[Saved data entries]
□ □ □ □ □

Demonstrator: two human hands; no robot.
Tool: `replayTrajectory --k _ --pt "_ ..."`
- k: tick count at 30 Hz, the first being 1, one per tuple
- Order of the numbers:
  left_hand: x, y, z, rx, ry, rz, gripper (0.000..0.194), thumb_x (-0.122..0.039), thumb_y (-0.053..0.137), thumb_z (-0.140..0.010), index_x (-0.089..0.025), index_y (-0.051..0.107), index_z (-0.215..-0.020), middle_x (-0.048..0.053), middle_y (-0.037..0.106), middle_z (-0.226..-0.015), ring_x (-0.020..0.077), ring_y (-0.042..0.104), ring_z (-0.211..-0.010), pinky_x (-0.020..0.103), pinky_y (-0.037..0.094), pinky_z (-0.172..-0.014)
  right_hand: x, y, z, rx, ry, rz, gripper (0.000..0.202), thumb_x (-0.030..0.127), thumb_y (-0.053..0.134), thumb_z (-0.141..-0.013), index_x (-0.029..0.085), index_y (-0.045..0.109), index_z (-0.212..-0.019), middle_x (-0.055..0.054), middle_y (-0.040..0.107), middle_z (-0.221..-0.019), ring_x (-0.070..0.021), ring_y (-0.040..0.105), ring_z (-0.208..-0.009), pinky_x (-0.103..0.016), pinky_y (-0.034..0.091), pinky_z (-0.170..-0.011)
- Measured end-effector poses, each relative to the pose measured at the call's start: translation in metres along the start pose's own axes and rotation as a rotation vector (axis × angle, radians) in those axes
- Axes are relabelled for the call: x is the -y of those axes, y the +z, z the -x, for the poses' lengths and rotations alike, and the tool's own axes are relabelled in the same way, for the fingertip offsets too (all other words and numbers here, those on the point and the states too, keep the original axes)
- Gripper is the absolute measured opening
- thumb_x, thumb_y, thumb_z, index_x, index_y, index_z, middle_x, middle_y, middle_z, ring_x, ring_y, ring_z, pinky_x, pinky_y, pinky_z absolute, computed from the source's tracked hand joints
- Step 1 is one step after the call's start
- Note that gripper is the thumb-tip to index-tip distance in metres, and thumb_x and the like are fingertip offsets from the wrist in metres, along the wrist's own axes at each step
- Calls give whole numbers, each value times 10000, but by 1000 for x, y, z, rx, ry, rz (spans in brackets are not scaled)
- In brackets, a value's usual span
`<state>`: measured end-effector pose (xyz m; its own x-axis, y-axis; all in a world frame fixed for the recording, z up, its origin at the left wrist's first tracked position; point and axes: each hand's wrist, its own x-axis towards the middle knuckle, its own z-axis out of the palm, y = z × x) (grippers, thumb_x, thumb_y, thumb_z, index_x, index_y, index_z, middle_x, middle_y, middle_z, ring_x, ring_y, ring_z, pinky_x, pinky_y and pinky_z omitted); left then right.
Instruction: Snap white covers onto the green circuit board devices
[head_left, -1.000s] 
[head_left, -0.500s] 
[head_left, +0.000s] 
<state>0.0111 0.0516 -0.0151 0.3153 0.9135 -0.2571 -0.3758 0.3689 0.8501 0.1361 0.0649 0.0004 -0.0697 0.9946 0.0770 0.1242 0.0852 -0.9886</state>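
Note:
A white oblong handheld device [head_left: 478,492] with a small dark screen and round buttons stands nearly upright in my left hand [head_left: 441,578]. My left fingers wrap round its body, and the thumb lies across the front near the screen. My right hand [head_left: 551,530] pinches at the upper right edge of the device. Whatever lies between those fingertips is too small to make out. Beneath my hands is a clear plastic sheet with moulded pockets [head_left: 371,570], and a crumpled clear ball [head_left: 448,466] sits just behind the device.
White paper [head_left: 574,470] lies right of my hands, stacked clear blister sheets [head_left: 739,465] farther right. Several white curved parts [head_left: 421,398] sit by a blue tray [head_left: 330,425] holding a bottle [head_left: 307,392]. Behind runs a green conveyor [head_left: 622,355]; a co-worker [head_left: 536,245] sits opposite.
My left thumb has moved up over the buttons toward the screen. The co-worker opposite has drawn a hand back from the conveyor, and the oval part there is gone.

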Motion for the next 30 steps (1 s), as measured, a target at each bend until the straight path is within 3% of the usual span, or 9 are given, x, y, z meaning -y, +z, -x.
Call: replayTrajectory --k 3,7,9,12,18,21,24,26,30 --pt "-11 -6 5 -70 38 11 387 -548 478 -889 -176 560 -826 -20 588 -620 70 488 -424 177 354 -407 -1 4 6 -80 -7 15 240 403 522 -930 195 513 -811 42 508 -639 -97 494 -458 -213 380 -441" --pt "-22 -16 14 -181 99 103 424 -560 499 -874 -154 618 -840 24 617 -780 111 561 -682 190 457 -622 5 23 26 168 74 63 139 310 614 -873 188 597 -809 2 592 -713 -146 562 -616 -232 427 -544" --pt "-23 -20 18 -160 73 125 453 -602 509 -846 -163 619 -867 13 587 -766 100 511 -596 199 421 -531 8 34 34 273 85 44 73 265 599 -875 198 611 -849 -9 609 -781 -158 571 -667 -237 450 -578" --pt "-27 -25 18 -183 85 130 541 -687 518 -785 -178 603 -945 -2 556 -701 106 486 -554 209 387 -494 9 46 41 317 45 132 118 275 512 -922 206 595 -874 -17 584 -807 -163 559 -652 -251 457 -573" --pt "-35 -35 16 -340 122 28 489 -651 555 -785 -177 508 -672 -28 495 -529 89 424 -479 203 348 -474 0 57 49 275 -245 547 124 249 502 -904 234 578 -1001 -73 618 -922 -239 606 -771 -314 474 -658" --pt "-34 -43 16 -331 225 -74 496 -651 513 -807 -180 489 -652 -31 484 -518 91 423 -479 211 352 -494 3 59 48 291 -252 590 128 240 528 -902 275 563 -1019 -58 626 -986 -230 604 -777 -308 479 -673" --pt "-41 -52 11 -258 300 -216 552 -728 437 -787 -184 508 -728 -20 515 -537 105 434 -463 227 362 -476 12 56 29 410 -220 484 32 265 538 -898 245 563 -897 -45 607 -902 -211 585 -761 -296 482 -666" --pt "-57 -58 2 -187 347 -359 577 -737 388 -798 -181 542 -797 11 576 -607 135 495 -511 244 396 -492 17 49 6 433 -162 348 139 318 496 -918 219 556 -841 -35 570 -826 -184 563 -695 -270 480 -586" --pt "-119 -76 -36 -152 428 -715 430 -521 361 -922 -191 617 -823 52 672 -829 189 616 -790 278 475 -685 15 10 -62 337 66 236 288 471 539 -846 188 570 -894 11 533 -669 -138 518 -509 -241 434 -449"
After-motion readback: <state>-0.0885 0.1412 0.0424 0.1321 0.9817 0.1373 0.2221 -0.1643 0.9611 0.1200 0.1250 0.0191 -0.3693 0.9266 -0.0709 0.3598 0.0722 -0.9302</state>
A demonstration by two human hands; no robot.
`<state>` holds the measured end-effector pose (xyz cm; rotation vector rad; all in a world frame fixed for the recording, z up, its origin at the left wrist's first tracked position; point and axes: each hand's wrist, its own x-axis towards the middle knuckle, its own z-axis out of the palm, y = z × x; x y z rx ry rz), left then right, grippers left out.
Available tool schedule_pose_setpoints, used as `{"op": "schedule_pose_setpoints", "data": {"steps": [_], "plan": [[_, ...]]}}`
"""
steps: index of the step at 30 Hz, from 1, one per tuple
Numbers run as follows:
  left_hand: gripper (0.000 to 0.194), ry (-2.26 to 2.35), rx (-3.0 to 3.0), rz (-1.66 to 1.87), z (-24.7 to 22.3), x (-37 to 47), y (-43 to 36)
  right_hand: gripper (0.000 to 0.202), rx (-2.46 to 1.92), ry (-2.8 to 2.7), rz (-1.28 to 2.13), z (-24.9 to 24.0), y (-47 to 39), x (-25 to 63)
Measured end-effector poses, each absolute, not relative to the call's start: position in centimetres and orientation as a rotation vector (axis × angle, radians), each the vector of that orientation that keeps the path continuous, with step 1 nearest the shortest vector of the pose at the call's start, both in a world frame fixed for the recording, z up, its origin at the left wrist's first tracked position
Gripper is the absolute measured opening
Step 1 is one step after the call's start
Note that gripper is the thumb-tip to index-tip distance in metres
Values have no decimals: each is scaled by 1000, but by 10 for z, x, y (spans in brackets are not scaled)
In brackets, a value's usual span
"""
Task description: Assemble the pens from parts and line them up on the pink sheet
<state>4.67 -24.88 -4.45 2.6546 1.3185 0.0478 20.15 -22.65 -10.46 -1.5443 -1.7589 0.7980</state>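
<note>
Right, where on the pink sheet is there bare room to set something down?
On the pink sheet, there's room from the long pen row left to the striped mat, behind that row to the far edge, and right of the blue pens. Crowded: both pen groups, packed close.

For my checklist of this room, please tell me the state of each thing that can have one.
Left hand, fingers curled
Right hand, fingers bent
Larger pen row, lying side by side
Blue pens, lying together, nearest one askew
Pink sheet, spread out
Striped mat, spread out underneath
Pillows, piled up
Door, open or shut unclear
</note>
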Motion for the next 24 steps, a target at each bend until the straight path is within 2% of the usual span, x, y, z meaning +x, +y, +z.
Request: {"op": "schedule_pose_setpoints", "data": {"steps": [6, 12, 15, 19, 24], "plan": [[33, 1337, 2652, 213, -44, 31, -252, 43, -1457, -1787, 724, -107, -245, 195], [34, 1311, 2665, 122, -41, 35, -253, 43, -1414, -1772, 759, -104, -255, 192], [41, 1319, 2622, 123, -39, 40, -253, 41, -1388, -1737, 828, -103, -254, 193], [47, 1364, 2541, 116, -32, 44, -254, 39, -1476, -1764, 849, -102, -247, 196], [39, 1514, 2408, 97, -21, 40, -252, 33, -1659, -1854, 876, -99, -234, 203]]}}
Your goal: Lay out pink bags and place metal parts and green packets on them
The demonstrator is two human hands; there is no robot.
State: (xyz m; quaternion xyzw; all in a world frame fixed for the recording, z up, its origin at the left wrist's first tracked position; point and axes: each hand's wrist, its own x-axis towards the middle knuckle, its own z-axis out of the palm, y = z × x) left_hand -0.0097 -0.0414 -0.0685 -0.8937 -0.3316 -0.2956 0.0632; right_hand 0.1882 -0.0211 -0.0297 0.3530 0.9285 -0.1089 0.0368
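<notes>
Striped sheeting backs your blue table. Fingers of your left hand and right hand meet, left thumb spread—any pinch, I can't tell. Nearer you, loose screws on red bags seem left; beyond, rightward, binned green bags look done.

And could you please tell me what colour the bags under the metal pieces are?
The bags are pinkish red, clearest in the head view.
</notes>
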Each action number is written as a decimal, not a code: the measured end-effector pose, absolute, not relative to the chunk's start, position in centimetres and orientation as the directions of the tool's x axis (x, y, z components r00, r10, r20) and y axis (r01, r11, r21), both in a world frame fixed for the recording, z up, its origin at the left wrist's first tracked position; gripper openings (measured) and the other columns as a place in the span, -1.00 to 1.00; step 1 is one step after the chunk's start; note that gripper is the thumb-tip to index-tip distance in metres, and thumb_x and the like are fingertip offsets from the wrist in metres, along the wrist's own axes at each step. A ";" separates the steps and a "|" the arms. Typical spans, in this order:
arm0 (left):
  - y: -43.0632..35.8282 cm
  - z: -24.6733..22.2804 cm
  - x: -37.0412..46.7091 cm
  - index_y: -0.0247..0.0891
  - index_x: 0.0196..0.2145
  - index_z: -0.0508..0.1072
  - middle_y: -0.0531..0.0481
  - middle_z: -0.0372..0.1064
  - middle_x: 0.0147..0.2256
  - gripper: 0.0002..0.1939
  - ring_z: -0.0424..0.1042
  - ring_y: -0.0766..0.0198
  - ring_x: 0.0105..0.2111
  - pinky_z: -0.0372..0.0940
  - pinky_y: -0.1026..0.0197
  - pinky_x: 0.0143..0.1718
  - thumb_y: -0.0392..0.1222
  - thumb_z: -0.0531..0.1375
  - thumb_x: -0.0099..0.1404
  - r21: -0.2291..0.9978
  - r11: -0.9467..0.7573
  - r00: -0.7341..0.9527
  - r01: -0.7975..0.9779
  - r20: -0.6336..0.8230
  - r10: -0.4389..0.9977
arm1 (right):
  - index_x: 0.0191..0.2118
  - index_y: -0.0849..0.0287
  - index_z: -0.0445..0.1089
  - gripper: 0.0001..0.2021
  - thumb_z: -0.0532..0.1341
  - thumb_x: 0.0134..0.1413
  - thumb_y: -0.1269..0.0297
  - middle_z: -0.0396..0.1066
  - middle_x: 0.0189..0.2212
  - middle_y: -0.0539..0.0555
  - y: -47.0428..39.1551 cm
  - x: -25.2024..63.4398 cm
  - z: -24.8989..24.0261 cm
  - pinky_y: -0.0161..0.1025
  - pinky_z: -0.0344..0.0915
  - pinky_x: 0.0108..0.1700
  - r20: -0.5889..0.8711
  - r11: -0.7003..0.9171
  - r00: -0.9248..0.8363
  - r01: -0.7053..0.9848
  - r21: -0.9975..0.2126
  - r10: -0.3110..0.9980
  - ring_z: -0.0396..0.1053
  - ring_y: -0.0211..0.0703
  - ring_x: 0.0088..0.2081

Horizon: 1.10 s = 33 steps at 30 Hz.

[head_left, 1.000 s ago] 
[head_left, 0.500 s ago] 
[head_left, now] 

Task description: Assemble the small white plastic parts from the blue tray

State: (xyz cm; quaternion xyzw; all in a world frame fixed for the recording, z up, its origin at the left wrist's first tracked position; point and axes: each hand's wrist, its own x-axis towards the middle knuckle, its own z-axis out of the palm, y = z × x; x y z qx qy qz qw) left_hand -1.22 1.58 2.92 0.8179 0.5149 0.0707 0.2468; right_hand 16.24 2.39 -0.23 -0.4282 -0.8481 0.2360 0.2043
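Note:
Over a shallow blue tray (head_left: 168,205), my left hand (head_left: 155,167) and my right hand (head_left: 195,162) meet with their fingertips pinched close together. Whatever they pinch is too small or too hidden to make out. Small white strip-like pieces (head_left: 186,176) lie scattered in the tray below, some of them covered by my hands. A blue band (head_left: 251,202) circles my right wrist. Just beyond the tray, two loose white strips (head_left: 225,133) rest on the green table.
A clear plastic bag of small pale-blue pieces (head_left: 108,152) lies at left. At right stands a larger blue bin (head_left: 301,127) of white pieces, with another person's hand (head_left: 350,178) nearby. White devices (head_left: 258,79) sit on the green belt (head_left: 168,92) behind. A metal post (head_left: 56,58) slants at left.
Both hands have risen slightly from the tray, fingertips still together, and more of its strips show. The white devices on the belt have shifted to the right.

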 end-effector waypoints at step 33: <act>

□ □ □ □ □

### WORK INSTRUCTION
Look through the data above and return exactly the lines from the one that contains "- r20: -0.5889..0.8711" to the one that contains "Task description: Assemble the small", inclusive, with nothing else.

### REPLY TO THE EXERCISE
  - r20: -0.5889..0.8711
  - r11: -0.7003..0.9171
  - r00: -0.9248..0.8363
  - r01: -0.7053..0.9848
  - r21: -0.9975..0.2126
  - r10: -0.3110..0.9980
  - ring_z: -0.0396..0.1053
  - ring_y: -0.0211..0.0703
  - ring_x: 0.0088..0.2081

Horizon: 1.10 s = 33 steps at 30 Hz.

[head_left, 1.000 s ago] 
[head_left, 0.500 s ago] 
[head_left, now] 

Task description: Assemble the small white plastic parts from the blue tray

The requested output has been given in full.